Если бы не Казя, то, говоря по совести, я может быть не пожимал бы так плечами при виде этого потока чувств.
Главное, меня занимает, как может «незнакомая особа» рассчитывать, чтобы мужчина, который не видал её ни разу в жизни, ответил на её воззвание. Приподними маску, о прекрасная незнакомка! О, только когда я увижу тебя, то скажу… Ой-ой! ничего не скажу, а то Казя…
Я получил от какой-то седовласой доброжелательницы письмо, в котором я именуюсь творцом, а Казя — гусыней.
«Жена ли она для вас? — спрашивает мой седовласый друг. — Выбор этот достоин ли того, на которого обращены глаза всего света? Вы жертва интриги» и т. д.
Странное предположение и ещё более странное требование, чтоб я женился не по велению сердца, а для удовлетворения общественного мнения.
Бедная Казя! Чем она им помешала?
Вероятно, некоторые преступления приносят больший вред, чем анонимные письма, но никто не доставляет большего… как бы это получше сказать? Ну, да всё равно!
День нашей свадьбы ещё не назначен, но он скоро наступит.
Тем временем я приказываю Казе получше принарядиться и веду её на выставку.
Пусть нас видят вместе.
Пришли из Парижа и два «трупища» Святецкого.
Картина называется «Последняя встреча» и представляет молодого человека и молодую девушку, лежащих на операционном столе. Мысль художника при первом взгляде видна совершенно ясно. Видно, что двое умерших любили друг друга при жизни, что их разлучила бедность и соединила смерть.
Студенты, склонившиеся над трупами, вышли несколько деревянными, в перспективе операционной залы замечаются некоторые недостатки, зато «трупища» вырисованы великолепно, — такие трупы, что от них даже холодом веет. В «Салоне» картина не имела никакого успеха, может быть, потому, что трупы, действительно, отвратительны, но критика её хвалила.

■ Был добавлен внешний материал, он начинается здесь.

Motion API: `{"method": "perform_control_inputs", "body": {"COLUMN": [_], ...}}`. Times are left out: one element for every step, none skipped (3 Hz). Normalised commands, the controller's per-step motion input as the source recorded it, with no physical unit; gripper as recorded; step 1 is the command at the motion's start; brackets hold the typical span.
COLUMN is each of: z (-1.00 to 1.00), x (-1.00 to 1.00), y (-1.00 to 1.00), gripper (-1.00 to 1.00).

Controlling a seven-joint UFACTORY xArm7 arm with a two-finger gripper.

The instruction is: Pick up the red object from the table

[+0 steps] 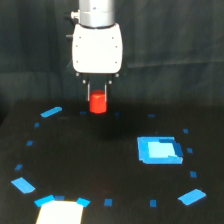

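The red object (98, 103) is a small bright red-orange upright cylinder at the back middle of the black table (100, 165). My gripper (98, 95) hangs straight down from the white wrist body (97, 47). Its two thin dark fingers (88, 92) stand on either side of the cylinder's upper half and lie against its sides. The cylinder's lower half shows below the fingertips. I cannot tell whether its base rests on the table or hangs just above it.
A light-blue square patch (159, 150) lies to the exterior view's right of centre. Small blue tape marks ring the table, with larger ones at the back left (51, 111), front left (22, 185) and front right (192, 196). A white block (60, 212) sits at the front edge.
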Motion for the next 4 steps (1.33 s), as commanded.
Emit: {"method": "perform_control_inputs", "body": {"z": [-1.00,0.08,1.00,0.43], "x": [-0.01,-0.10,0.19,-0.30], "y": [-0.22,-1.00,0.82,-0.33], "gripper": [-1.00,-0.80,-1.00,-1.00]}}
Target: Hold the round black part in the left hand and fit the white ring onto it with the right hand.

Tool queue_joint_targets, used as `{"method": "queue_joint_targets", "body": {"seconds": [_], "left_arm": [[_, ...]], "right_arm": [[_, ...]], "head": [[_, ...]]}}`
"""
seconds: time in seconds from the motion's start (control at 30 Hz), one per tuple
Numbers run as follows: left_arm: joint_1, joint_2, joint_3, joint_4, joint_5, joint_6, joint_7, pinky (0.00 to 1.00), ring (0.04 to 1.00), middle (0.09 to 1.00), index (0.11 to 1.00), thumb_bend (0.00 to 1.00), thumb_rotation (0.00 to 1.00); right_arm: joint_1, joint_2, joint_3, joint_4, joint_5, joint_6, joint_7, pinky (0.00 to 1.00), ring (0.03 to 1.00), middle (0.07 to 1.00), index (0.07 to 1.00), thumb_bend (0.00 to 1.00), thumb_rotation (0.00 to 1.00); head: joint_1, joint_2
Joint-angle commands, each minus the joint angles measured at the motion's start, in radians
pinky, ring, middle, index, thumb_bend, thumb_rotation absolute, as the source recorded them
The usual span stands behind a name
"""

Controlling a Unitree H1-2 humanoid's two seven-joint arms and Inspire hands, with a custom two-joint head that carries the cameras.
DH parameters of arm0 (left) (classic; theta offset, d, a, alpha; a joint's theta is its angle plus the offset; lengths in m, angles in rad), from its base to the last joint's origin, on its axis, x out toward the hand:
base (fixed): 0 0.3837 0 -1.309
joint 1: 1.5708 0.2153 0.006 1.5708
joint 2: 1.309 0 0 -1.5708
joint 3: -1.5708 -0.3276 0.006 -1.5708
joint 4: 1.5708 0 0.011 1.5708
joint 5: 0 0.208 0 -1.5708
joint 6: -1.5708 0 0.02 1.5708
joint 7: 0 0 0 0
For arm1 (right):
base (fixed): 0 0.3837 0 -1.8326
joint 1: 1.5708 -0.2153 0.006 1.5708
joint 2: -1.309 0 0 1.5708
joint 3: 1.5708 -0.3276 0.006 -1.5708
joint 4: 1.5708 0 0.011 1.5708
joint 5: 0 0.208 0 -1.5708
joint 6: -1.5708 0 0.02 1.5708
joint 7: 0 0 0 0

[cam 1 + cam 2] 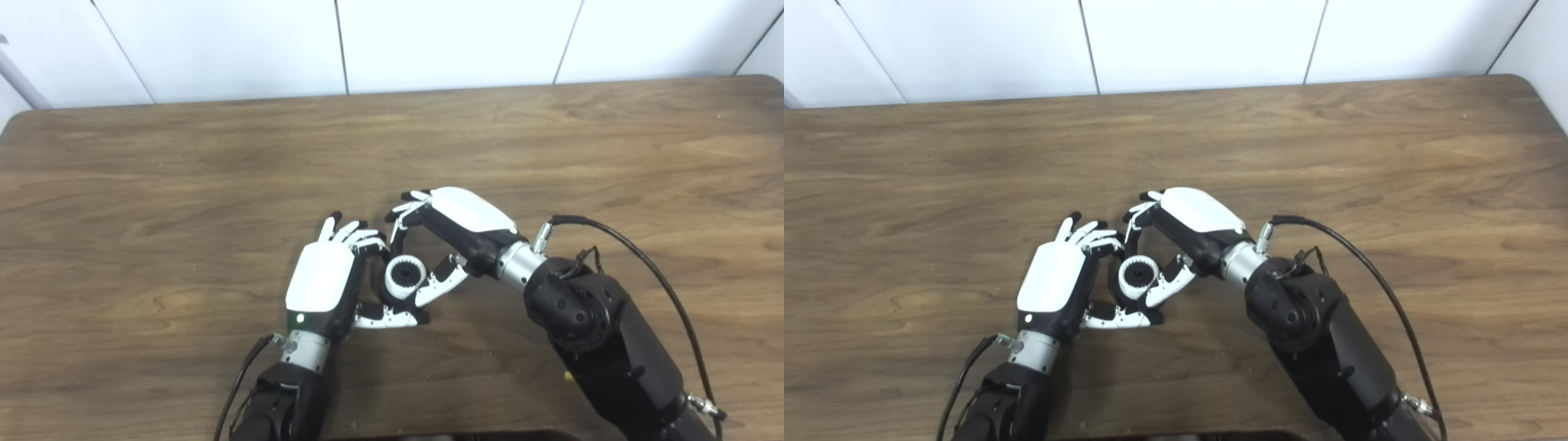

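The white ring (394,286) sits around the round black part (405,273) at the table's near middle, between both hands. My left hand (321,278) is on its left, with the fingers curled over the far side and the thumb reaching under the near side, shut on the black part. My right hand (468,223) comes in from the right. Its thumb presses the ring's right side and its fingers bend down behind the ring, shut on it. The lower part of the black piece is hidden by the ring and the thumbs.
The wooden table (184,184) spreads out on all sides, its far edge against a white panelled wall (429,37). A black cable (649,269) loops off my right wrist over the table's right side.
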Motion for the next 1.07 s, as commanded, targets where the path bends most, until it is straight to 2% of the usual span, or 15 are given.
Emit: {"method": "queue_joint_targets", "body": {"seconds": [0.0, 0.3, 0.57, 0.8, 1.03], "left_arm": [[-0.006, 0.001, -0.011, 0.024, 0.021, 0.008, -0.019, 1.0, 0.87, 0.759, 0.484, 0.52, 0.06], [-0.007, 0.004, -0.008, 0.023, 0.014, 0.006, -0.017, 1.0, 0.873, 0.76, 0.484, 0.52, 0.06], [-0.005, 0.005, -0.003, 0.022, 0.005, 0.003, -0.015, 1.0, 0.874, 0.761, 0.484, 0.52, 0.06], [-0.005, 0.011, 0.003, 0.021, -0.005, -0.002, -0.014, 1.0, 0.874, 0.759, 0.484, 0.52, 0.06], [-0.004, 0.01, 0.013, 0.017, -0.018, 0.001, -0.02, 1.0, 0.872, 0.757, 0.488, 0.52, 0.06]], "right_arm": [[-0.025, 0.0, -0.013, -0.012, 0.001, -0.035, -0.029, 1.0, 0.966, 0.857, 0.628, 0.98, 0.23], [-0.019, -0.007, -0.03, -0.019, -0.003, -0.047, -0.034, 1.0, 0.975, 0.883, 0.687, 1.0, 0.27], [-0.018, -0.026, -0.064, -0.047, -0.005, -0.005, 0.009, 1.0, 0.993, 0.909, 0.748, 1.0, 0.3], [-0.009, -0.059, -0.111, -0.093, -0.001, 0.024, 0.036, 1.0, 0.985, 0.907, 0.756, 1.0, 0.3], [-0.004, -0.066, -0.137, -0.108, 0.005, 0.04, 0.035, 1.0, 0.971, 0.897, 0.752, 1.0, 0.3]], "head": [[0.0, 0.001], [-0.005, -0.002], [-0.009, -0.003], [-0.014, -0.004], [-0.02, -0.012]]}}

Среди нашей «малярии», несомненно, много талантов. Например, возле «трупища» Святецкого Франек Ценковский выставил «Смерть Кордецкого». Огромная сила и огромный индивидуализм! Святецкий называет Франка идиотом, во-первых, потому, что Ценковский носит чёлку и бороду клинышком; во-вторых, одевается по последней моде и, в-третьих, он хорошо воспитан, церемонен и очень часто вспоминает о своих высокопоставленных родственниках.
Но Святецкий ошибается…
Талант — это птица, которая гнездится, где ей понравится, иногда в глухом лесу, иногда в подстриженном парке.
В Мюнхене и Париже я видал таких художников, которые походили на сапожных подмастерий или, наоборот, на парикмахеров, на франтов дурного тона. Трёх копеек бы не дал за них, между тем как в душе и у той, и у другой бестии живёт такая экзальтация, такое понимание образов и красок и способность переносить всё это на полотно! Остшиньский, у которого на всякий случай есть какое-нибудь истрёпанное выражение, если бы писал об этом, то сказал бы в своих «Летучих Листках»: «spiritus flat ubi vult!»